Jantung Ariana berdetak kencang. Ia ingat saat ia dulu bekerja di rumah sakit dan tiba-tiba ia di panggil ke ruangan kepala rumah sakit dan dipecat begitu saja.
Ariana takut ia akan di pecat untuk kedua kalinya. Sepeti yang terjadi dulu. Namun, ia mencoba untuk tetap tenang dan percaya bahwa apa pun yang terjadi semua sudah menjadi takdir hidupnya.
Cekkleeekk (pintu ruangan Bryan terbuka)
“Permisi Dok.” Ucap Ana dengan ramah.
“Silakan duduk dokter Velin.” Bryan tersenyum manis kepada Ana.

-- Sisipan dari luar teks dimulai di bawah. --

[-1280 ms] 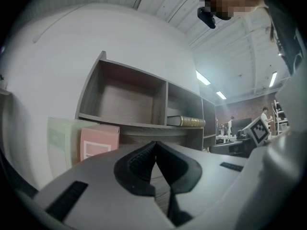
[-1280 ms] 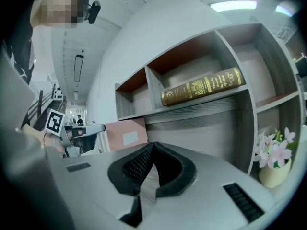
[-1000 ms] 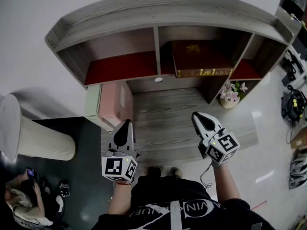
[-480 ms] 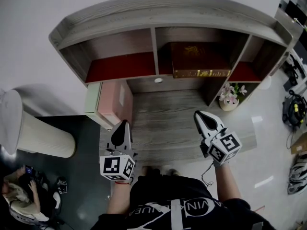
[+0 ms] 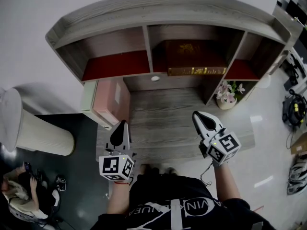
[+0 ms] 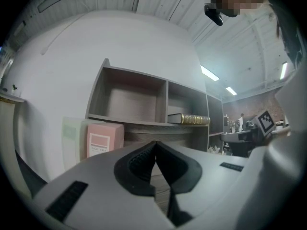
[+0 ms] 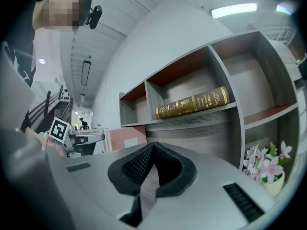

“Ada apa dokter memanggilku.” Tanya Ariana.
“Dokter Velin ada yang ingin saya bicarakan dengan dokter. Hari ini kami mendapat pasien khusus penderita jantung yang hanya ingin dokter yang menanganinya. Dia sudah tahu kemampuan dokter Velin karena itu dia ingin dokter merawatnya secara khusus. Pasien ini tidak ingin dirawat di rumah sakit karena dia tidak suka dengan bau obat-obatan di rumah sakit. Pasien tersebut hanya ingin dirawat di Mansionya. Dia sudah membayar mahal untuk dokter pribadinya. Dan dia hanya menginginkan dokter Velin untuk merawatnya. Apa dokter Velin bersedia menjadi dokter pribadi Tuan Zidan.” Terang Bryan panjang lebar.
Pasien khusus yang sudah membayar mahal untuk menyewa dokter pribadi tersebut bernama Tuan Zidan.
Ariana terlihat berpikir sejenak untuk menerima tawaran pekerjaan tambahan yang dikatakan oleh Bryan.
“Maaf dok, Lalu bagaimana dengan pekerjaan saya di rumah sakit ini?” Tanya Ariana dengan ragu.
Di satu sisi ia masih ingin bekerja di rumah sakit tersebut dan di sisi lain ia juga ingin menerima tawaran menjadi dokter pribadi yang akan mendapatkan tambahan uang lebih banyak.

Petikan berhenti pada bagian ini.